- Work task
A verbatim reproduction of the lines below, from the line containing "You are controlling" through the line containing "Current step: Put", both ends included, is the whole required output.

++++ Source data ++++

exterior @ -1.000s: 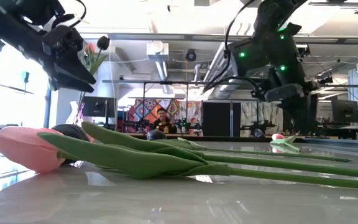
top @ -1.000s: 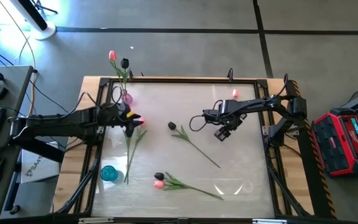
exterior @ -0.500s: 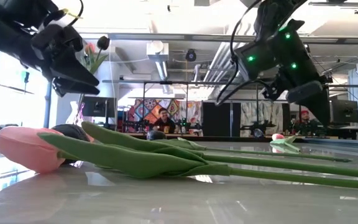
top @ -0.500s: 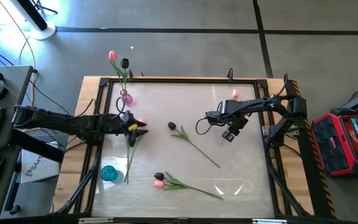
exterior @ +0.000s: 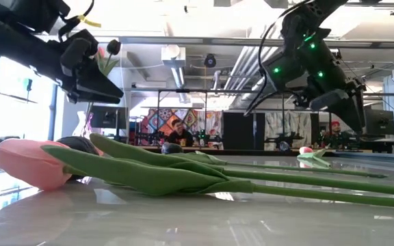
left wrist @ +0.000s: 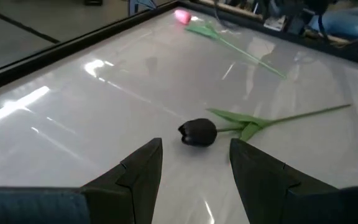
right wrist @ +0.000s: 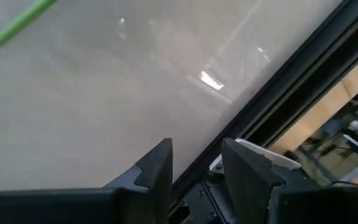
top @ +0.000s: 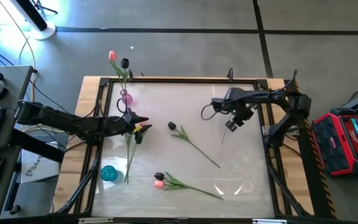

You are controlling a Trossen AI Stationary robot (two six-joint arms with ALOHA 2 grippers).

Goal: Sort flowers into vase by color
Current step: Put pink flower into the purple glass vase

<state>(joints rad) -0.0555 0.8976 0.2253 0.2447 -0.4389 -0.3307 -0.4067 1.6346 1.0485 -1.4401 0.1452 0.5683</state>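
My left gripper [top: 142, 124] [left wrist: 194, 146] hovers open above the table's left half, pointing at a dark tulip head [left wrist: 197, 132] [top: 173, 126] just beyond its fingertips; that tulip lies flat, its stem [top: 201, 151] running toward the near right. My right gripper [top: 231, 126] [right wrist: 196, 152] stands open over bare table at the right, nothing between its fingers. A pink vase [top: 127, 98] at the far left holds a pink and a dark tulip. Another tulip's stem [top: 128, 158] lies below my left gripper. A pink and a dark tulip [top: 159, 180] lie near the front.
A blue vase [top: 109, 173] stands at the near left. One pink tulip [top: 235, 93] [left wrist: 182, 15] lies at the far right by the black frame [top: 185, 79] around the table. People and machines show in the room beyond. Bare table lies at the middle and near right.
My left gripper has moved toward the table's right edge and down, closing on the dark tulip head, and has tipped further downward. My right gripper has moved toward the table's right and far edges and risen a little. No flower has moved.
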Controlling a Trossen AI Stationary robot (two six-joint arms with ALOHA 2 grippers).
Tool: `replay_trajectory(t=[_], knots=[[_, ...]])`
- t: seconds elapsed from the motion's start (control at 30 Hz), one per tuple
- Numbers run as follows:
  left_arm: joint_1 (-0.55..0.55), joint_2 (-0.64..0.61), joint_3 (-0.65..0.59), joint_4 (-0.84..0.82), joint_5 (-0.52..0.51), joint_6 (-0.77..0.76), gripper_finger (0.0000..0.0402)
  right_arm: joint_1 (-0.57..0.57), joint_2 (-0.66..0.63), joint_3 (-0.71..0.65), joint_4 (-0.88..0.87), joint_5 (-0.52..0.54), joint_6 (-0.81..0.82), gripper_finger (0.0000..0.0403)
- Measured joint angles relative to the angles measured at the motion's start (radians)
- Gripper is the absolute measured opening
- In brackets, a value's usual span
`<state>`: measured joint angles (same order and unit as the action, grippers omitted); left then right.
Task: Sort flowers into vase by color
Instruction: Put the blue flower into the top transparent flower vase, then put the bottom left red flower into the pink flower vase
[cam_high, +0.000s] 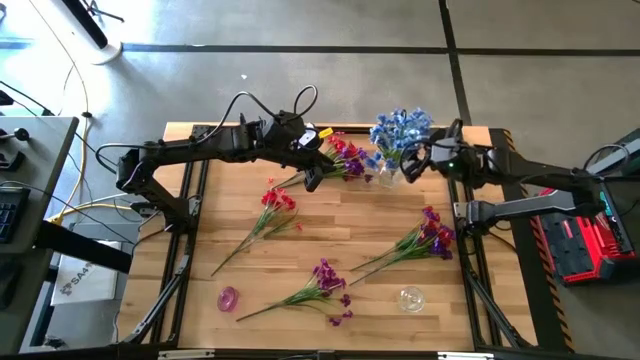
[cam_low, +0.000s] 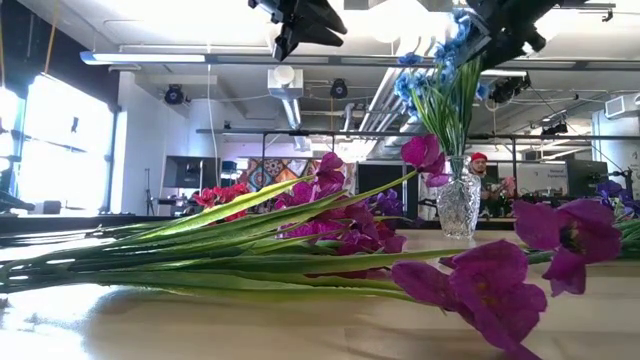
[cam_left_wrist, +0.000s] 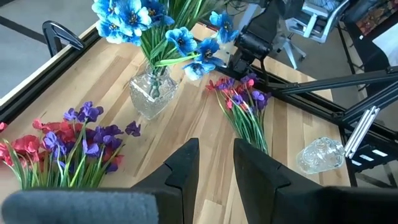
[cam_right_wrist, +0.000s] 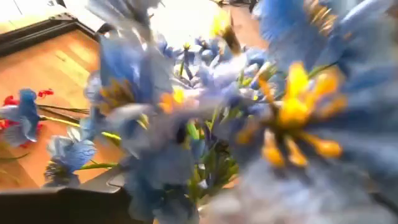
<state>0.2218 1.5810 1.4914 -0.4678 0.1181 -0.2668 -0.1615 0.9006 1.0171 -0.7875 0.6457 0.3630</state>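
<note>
Blue flowers, yellow-centred, upright in glass vase beside right end effector; grip state unclear.

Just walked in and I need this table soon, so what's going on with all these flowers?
Two robot arms are sorting flowers into vases. The blue flowers already stand in a glass vase at the table's far edge, with the right gripper beside them. The left gripper hovers near a red and purple spray lying by that vase. A red spray and two purple sprays still lie on the table.
</note>
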Motion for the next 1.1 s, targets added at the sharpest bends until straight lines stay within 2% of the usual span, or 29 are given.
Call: replay_trajectory(t=[0.17,0.33,0.6,0.73,0.93,1.1], knots=[[0.0,0.0,0.0,0.001,-0.001,0.0,0.0087,0.001,-0.024,0.078,-0.018,-0.054,0.005,0.027],[0.0,0.0,0.0,0.001,-0.001,0.0,0.0087,0.0,-0.028,0.167,-0.149,-0.075,0.053,0.0263],[-0.001,0.0,0.0,0.001,-0.027,-0.003,0.0087,0.0,-0.025,0.173,-0.232,-0.098,0.118,0.0259],[0.0,0.0,0.0,-0.011,-0.037,-0.017,0.0087,0.021,-0.046,0.173,-0.15,-0.113,0.165,0.0259],[0.016,0.009,-0.077,-0.043,-0.031,0.051,0.0087,0.074,-0.079,0.174,0.113,-0.265,0.181,0.0258],[0.051,0.008,-0.176,-0.044,-0.019,0.03,0.0087,0.122,-0.066,0.174,0.131,-0.278,0.204,0.0258]])
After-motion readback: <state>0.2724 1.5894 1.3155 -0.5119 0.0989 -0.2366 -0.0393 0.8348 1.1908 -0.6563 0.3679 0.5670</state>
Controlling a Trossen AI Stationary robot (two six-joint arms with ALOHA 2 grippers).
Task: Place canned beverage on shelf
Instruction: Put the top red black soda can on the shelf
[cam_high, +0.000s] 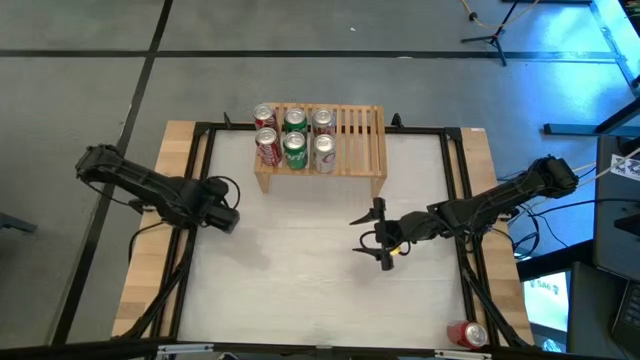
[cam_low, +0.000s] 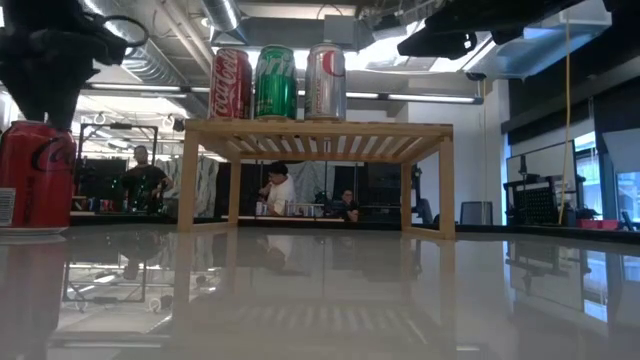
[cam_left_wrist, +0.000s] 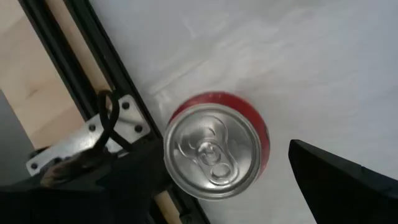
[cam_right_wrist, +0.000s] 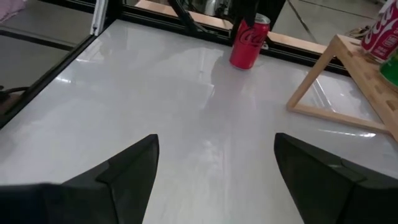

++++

- Exercise result
You are controlling a Trossen AI Stationary robot (two six-joint arms with ALOHA 2 grippers).

Goal: Sort flowers into vase by color
Current step: Put pink flower into the purple glass vase

No additional work remains on the exercise.